Requirement:
Below are some records. Write out exactly their lines from the one with "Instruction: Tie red" through the one with "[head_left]", and leave the pictures behind.

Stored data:
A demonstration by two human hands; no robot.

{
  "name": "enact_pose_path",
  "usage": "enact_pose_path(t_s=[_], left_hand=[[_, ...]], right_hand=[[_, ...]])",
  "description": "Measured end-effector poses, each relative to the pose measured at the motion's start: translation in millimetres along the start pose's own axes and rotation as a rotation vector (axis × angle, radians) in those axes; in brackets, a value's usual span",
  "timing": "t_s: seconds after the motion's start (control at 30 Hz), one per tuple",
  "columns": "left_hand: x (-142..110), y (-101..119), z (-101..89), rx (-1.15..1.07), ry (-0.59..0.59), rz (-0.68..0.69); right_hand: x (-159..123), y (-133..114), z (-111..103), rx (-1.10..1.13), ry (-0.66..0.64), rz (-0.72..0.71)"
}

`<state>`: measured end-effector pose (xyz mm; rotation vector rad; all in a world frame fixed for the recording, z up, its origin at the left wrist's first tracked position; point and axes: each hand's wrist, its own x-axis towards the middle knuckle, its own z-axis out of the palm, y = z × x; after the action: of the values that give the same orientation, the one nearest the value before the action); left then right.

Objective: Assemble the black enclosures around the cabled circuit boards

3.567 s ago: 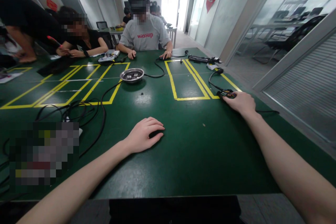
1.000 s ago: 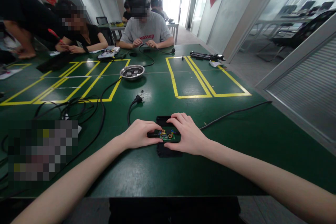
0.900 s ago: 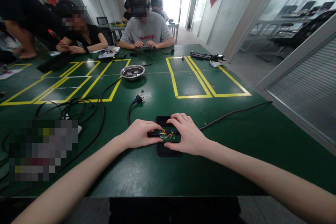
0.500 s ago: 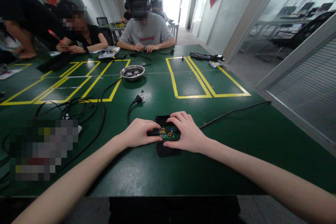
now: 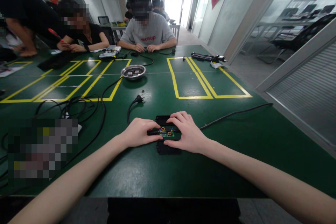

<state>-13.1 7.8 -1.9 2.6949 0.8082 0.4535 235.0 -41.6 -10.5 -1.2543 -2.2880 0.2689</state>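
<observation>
A small green circuit board (image 5: 166,134) with two copper-wound ring coils lies between my hands on the green table. My left hand (image 5: 139,132) pinches its left end, where a black cable end joins, with thumb and forefinger. From the other side my right hand (image 5: 189,133) holds the right end, fingers above and thumb below. Black casing pieces show behind the board, one casing part (image 5: 162,119) beyond it and another casing part (image 5: 169,148) nearer me. My fingers hide both ends of the board. A black power cord (image 5: 231,113) runs off to the right.
A mains plug (image 5: 139,99) lies just beyond my left hand. Farther off stand a metal bowl (image 5: 133,72) holding small metal parts and a black folded tripod-like item (image 5: 208,57). Coiled cables (image 5: 76,106) lie left. A person (image 5: 147,31) sits opposite; others are at the left.
Both hands stay at the board with almost the same hold. The whole view has shifted very slightly. The near casing part appears marginally higher.
</observation>
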Motion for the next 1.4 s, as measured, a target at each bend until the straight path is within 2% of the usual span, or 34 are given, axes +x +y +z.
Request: enact_pose_path(t_s=[0.17, 0.33, 0.5, 0.57, 0.8, 1.0, 1.2, 1.4], left_hand=[[-1.0, -0.2, 1.8, 0.0, 0.012, -0.011], [-1.1, 0.9, 1.0, 0.012, -0.004, 0.005], [-1.2, 2.0, 0.5, -0.009, -0.018, -0.005], [-1.3, 2.0, 0.8, -0.012, -0.024, -0.013], [-1.9, 0.5, 2.8, 0.001, -0.017, -0.004], [-1.9, 0.8, 2.3, -0.004, 0.007, 0.007], [-0.7, 1.8, 1.6, -0.008, -0.001, 0.01], [-0.5, -0.5, 2.5, -0.01, -0.011, 0.007]], right_hand=[[0.7, 0.5, -2.9, 0.067, 0.018, -0.018], [0.2, 10.6, -17.3, 0.138, 0.06, -0.037], [-0.6, 28.6, -32.1, 0.024, -0.13, -0.186], [-1.2, 30.2, -33.7, -0.011, -0.166, -0.214], [-1.8, 16.5, -30.3, -0.016, -0.195, -0.228], [0.7, 17.1, -28.6, -0.01, -0.191, -0.2], [-0.6, 10.7, -23.0, 0.034, -0.156, -0.232], [-3.2, 5.8, -13.3, 0.06, -0.137, -0.19]])
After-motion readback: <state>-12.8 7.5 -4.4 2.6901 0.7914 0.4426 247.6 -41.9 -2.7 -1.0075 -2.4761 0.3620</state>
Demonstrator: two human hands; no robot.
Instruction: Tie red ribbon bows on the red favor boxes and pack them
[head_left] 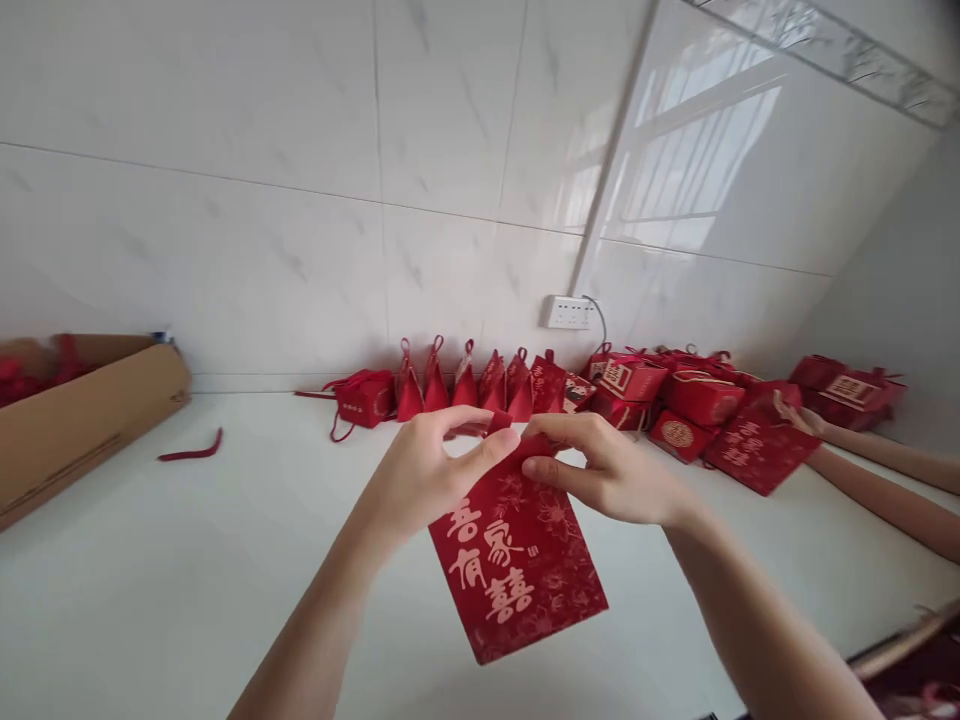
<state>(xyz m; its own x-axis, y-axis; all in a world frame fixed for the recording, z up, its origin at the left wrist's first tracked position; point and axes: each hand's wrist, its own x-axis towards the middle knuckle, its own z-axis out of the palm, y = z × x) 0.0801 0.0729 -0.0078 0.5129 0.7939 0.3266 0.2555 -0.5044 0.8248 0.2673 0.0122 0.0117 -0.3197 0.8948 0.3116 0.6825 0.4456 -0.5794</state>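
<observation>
Hanging below left grip (439, 462) and right grip (611, 472), both pinching its top, red packet (551, 560), pale characters, floral print, long axis steep, bottom slanting right

Bag (536, 560) deep red, pale pink characters and fainter pink blossoms across its front; behind it, red pouches (465, 390); to its right, red box (678, 438) with round gold emblem; to its left, tan carton (97, 425); under it, whitish worktop (187, 580); beyond it, white wall tiles (262, 220) veined grey.
</observation>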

Task result:
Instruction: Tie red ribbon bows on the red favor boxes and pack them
[head_left] 

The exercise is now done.